Did you honestly believe that writing four letters in one day would redeem you? Leave it to the iniquitous to reduce the gradations and psychological intricacies of forgiveness to the realm of knee jerks and sneezes. It’s more involved than that. You could have written nine-hundred-and-four letters yesterday. You could have sent me an Edible Arrangement (chocolate-covered strawberries if this ever occurs in the future) along with a barbershop quartet whose song thematically reflected your potentially genuine feelings of penitence. You could have returned my texts. What I’m getting at: the grandiosity of your ploy doesn’t demand a reaction of equal magnitude (at least in my case). I forgive when I want to. Its the innate right of the wronged. Believe me, I appreciate the gesture, but don’t sell me short (send me chocolate-covered strawberries instead).

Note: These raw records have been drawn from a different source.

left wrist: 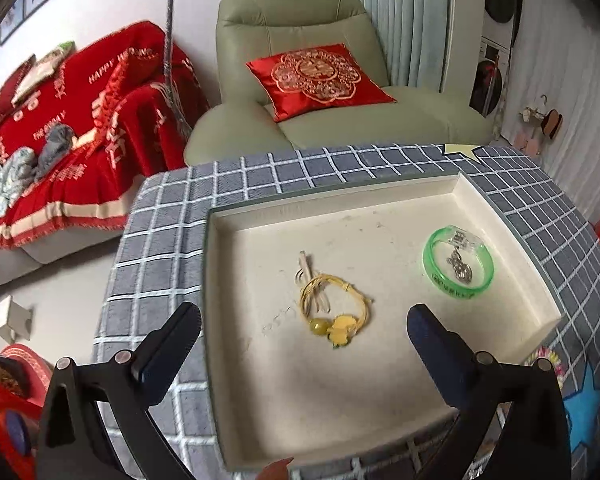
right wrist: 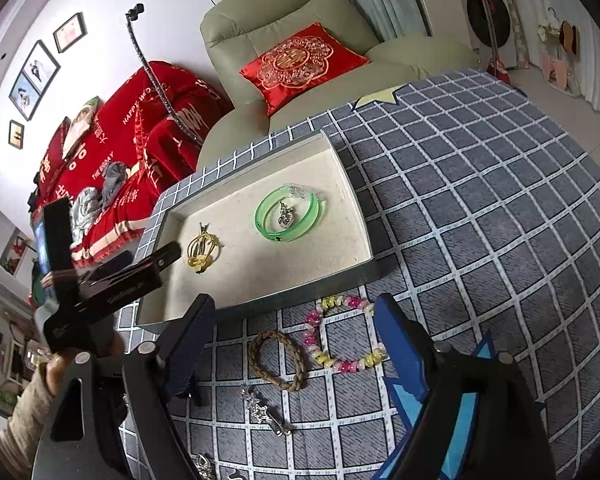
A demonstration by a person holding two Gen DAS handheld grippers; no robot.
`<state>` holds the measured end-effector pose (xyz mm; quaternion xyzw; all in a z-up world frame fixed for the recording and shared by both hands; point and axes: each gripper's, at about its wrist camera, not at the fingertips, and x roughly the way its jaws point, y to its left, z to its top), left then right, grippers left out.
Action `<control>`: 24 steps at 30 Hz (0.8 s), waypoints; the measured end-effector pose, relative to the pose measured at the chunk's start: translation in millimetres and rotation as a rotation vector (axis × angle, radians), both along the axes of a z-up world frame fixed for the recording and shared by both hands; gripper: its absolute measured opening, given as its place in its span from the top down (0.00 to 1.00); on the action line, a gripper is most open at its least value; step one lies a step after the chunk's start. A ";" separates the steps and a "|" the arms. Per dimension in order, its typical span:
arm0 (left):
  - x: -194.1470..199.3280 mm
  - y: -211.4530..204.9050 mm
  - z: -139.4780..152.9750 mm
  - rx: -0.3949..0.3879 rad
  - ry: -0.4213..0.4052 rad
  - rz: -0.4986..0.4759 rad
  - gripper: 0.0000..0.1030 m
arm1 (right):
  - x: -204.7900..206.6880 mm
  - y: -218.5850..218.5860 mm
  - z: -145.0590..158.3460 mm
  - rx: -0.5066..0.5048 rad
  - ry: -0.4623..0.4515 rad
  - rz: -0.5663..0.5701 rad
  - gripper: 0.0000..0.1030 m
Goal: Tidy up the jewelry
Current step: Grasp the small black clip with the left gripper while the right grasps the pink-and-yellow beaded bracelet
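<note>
A shallow cream tray (left wrist: 380,380) (right wrist: 352,248) lies on the checked cloth. In it are a yellow cord bracelet with beads (left wrist: 334,306) (right wrist: 202,254) and a green bangle (left wrist: 434,276) (right wrist: 266,226) ringing a silver pendant (left wrist: 458,266) (right wrist: 286,214). My left gripper (left wrist: 304,320) is open and empty, just above the tray's near part, the yellow bracelet between its fingers. My right gripper (right wrist: 292,316) is open and empty above loose pieces in front of the tray: a pink-and-yellow bead bracelet (right wrist: 342,360), a brown braided bracelet (right wrist: 278,360) and a silver hairpin (right wrist: 264,412). The left gripper's body also shows in the right wrist view (right wrist: 112,284).
The checked grey cloth (right wrist: 480,240) covers a round-edged table. A green armchair (left wrist: 300,28) with a red cushion stands behind it, and a sofa with a red blanket (left wrist: 60,140) to the left. More silver jewelry (right wrist: 204,466) lies at the near edge.
</note>
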<state>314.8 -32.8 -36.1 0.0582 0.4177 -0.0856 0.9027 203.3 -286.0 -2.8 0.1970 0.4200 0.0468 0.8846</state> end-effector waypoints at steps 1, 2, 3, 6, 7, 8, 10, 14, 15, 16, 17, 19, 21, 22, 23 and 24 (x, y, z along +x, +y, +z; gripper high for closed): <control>-3.9 0.3 -2.9 0.008 -0.013 0.001 0.00 | -4.7 -0.6 0.9 -0.001 -0.015 -0.003 0.18; -8.2 0.8 -5.7 0.012 -0.026 -0.001 0.00 | -7.8 -1.1 1.8 0.000 -0.026 -0.006 0.18; -11.4 1.9 -6.7 0.014 -0.032 -0.004 0.00 | -10.2 -1.1 2.4 0.001 -0.030 -0.004 0.18; -25.1 7.9 -19.8 0.007 -0.041 0.000 0.00 | -14.2 0.9 2.4 -0.017 0.001 0.022 0.18; -27.9 9.3 -23.1 0.001 -0.035 0.000 0.00 | -15.4 1.4 1.6 -0.035 0.020 0.030 0.18; -31.2 10.8 -30.0 -0.012 -0.017 -0.012 0.00 | -17.2 1.1 0.6 -0.051 0.035 0.034 0.18; -37.6 11.4 -36.9 -0.024 0.007 -0.018 0.00 | -21.3 -1.2 -1.6 -0.058 0.041 0.029 0.18; -52.2 12.7 -60.9 -0.051 0.056 -0.016 0.00 | -30.1 -6.8 -10.0 -0.064 0.069 0.022 0.18; -56.5 11.6 -62.5 -0.056 0.065 -0.011 0.00 | -31.4 -7.4 -11.8 -0.066 0.074 0.021 0.18; -58.4 11.4 -65.4 -0.062 0.073 -0.006 0.00 | -33.4 -8.4 -15.4 -0.073 0.086 0.019 0.18; -60.9 10.1 -72.4 -0.072 0.086 -0.001 0.00 | -34.6 -8.7 -17.9 -0.082 0.094 0.016 0.18; -65.8 6.4 -73.6 -0.082 0.096 0.004 0.00 | -36.0 -9.8 -23.0 -0.100 0.111 0.011 0.18; -72.9 0.0 -72.5 -0.074 0.100 0.009 0.00 | -37.0 -11.6 -27.7 -0.111 0.128 0.007 0.18; -75.1 -2.6 -73.9 -0.068 0.103 0.009 0.00 | -37.6 -13.3 -29.5 -0.113 0.132 0.004 0.18; -77.2 -6.1 -76.5 -0.060 0.107 0.009 0.00 | -37.4 -14.7 -30.8 -0.115 0.134 0.000 0.18; -82.2 -2.7 -71.7 -0.056 0.108 0.010 0.00 | -37.1 -16.5 -31.9 -0.118 0.137 -0.005 0.18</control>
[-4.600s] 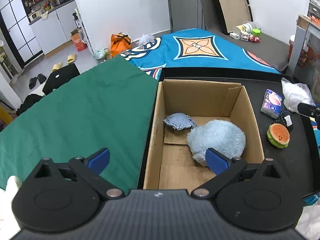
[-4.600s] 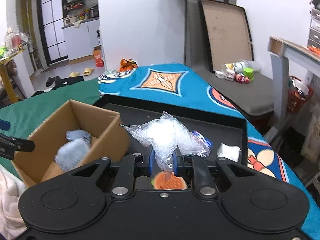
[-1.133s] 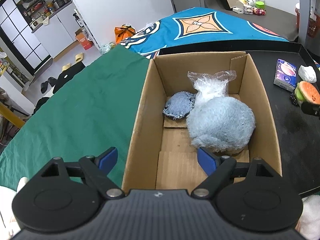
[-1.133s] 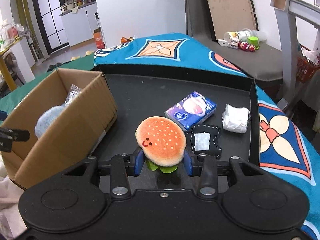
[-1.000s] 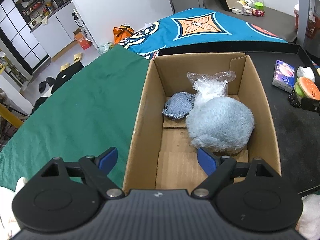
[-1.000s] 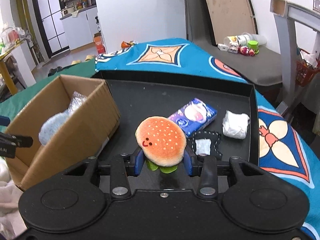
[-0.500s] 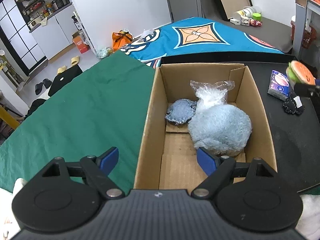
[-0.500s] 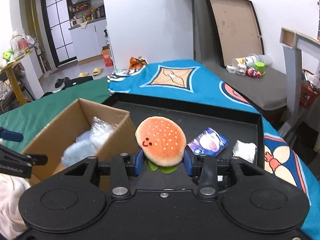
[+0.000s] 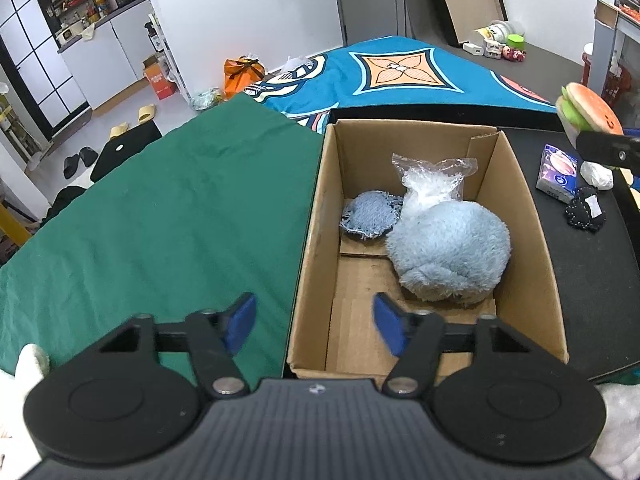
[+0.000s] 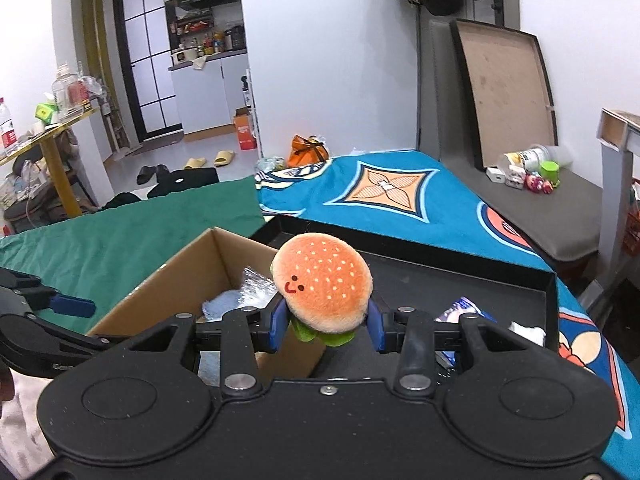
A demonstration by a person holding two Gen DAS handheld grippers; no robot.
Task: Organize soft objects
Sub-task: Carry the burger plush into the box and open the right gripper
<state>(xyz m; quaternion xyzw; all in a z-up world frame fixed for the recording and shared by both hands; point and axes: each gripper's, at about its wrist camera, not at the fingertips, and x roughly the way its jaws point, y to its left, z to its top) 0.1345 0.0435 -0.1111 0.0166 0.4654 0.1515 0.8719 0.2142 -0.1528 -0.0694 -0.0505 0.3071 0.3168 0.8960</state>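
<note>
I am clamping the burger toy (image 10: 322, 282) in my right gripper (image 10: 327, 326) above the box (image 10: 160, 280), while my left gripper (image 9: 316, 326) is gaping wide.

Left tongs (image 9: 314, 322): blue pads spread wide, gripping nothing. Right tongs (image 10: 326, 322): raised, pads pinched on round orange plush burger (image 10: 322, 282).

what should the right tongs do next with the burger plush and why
Probably carry it left over the cardboard box and release. The right tongs grip the burger plush in the air beside the box, which already holds the fluffy blue plush and has bare floor in front.
</note>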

Truthfully, I did enjoy moments in your letters. Obviously, I deplore LeBron James like any omnipresent, superficial abstraction developed to simplify human existence (Time and Thought can’t stand him!). I couldn’t find time to read that David Means story. I had too many non-boring anything-elses to do. I can’t remember what the other two letters were about, but as I stated previously, your effort shows.

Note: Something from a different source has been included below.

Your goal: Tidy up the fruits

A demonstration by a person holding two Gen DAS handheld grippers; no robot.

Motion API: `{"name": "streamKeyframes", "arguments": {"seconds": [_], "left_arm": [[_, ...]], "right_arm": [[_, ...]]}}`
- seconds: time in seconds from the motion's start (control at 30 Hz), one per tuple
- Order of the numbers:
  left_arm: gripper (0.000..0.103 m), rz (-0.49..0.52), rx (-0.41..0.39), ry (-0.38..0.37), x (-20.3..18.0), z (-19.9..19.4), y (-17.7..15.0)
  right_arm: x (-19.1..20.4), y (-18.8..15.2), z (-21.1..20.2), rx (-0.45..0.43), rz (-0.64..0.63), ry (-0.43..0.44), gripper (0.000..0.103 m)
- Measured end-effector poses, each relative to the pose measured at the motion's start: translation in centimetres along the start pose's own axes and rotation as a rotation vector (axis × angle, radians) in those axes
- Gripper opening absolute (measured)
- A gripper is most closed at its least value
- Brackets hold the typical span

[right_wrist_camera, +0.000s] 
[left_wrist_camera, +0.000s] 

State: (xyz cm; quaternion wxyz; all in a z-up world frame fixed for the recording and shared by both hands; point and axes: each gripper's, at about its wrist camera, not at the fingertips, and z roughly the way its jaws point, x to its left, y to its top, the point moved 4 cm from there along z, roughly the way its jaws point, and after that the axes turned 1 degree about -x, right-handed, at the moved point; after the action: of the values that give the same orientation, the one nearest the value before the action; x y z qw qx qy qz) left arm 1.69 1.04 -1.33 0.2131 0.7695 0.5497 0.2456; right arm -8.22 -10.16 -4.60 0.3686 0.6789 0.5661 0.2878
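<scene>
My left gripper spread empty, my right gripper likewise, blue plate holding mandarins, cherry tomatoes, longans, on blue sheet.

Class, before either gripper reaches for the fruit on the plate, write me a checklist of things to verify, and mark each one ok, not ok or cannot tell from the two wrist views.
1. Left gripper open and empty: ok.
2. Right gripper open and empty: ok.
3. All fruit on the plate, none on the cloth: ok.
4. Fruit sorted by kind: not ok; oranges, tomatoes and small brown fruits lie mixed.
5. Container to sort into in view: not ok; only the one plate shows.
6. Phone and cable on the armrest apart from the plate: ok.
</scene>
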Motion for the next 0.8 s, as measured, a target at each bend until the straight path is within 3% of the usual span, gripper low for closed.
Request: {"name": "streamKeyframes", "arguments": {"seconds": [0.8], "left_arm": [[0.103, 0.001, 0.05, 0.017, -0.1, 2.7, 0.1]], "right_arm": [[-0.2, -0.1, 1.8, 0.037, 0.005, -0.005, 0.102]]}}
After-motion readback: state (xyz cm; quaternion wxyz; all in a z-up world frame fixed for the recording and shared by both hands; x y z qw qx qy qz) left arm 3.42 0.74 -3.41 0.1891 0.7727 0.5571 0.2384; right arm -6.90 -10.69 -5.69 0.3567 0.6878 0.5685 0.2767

All I ask is that you uphold the Confucian Golden Rule as we discussed before we initiated this continuing conversation. If you can’t live consonant to the Confucian Golden Rule, at least give the Judeo-Christian Golden Rule an attempt, because if you continue in this hybrid nihilist/solipsist vein I’m going to have to un-friend you in me.
P.S. I’m fond of Margaret Schroeder as well.